What you should do =>
From the first line of the data below, repeat each line exactly until you reach the line with "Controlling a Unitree"; include that line too.

Collected material =>

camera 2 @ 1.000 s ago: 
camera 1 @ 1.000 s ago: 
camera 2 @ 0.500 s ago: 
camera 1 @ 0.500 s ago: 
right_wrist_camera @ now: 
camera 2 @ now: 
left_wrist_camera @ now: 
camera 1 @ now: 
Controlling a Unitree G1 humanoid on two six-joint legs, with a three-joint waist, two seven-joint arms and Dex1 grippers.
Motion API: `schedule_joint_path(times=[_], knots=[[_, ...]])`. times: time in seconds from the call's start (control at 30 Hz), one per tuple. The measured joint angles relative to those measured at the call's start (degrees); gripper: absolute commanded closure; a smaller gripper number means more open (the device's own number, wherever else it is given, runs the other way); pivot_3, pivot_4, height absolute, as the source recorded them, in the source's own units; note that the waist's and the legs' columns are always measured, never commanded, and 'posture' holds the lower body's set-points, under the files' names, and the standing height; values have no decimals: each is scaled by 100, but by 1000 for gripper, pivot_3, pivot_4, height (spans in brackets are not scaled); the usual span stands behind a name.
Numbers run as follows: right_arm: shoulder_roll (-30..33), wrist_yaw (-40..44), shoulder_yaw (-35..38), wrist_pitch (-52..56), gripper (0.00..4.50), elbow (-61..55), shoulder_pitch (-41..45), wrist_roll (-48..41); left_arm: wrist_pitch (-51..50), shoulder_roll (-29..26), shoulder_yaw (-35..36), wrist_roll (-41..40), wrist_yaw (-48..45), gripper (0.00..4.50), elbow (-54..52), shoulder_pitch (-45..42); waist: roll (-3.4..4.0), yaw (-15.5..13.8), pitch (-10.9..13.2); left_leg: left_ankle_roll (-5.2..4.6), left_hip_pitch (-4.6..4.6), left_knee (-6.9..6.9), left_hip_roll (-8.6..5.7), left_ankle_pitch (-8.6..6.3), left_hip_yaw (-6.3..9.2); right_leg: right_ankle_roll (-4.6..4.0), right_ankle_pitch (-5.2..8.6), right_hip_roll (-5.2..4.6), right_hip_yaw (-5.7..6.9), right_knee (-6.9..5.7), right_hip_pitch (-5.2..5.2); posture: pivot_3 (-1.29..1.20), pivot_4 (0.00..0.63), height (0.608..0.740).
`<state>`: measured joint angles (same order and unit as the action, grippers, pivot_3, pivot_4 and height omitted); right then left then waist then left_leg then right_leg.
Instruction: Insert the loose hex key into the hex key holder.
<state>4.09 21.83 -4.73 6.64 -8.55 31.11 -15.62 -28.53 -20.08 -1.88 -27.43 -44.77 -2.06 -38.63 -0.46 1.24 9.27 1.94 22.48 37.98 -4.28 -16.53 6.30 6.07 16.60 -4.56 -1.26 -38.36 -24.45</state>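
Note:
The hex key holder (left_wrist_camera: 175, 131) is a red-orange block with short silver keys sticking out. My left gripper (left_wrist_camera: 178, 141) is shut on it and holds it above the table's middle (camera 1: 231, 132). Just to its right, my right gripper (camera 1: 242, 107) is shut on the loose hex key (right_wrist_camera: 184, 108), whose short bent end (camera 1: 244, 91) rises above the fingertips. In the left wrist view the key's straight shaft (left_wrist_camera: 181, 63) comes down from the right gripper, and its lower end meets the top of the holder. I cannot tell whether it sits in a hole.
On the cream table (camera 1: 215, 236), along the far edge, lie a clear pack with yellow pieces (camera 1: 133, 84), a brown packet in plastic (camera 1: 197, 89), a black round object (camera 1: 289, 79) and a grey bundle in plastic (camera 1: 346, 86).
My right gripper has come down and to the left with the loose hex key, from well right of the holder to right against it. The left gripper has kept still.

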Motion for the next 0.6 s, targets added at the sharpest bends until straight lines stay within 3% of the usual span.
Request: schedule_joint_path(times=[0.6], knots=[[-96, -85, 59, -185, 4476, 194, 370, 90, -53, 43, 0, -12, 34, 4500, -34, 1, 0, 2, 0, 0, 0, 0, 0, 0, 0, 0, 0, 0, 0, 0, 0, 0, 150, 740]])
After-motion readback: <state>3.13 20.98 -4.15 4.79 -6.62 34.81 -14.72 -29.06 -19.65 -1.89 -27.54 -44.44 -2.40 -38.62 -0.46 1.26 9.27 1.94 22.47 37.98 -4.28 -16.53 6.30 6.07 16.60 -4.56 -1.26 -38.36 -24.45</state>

Answer below =>
camera 2 @ 1.000 s ago: 
camera 1 @ 1.000 s ago: 
camera 2 @ 0.500 s ago: 
camera 1 @ 0.500 s ago: 
right_wrist_camera @ now: 
camera 2 @ now: 
left_wrist_camera @ now: 
camera 1 @ now: 
Controlling a Unitree G1 humanoid on two six-joint legs, with a three-joint waist, two seven-joint arms and Dex1 grippers.

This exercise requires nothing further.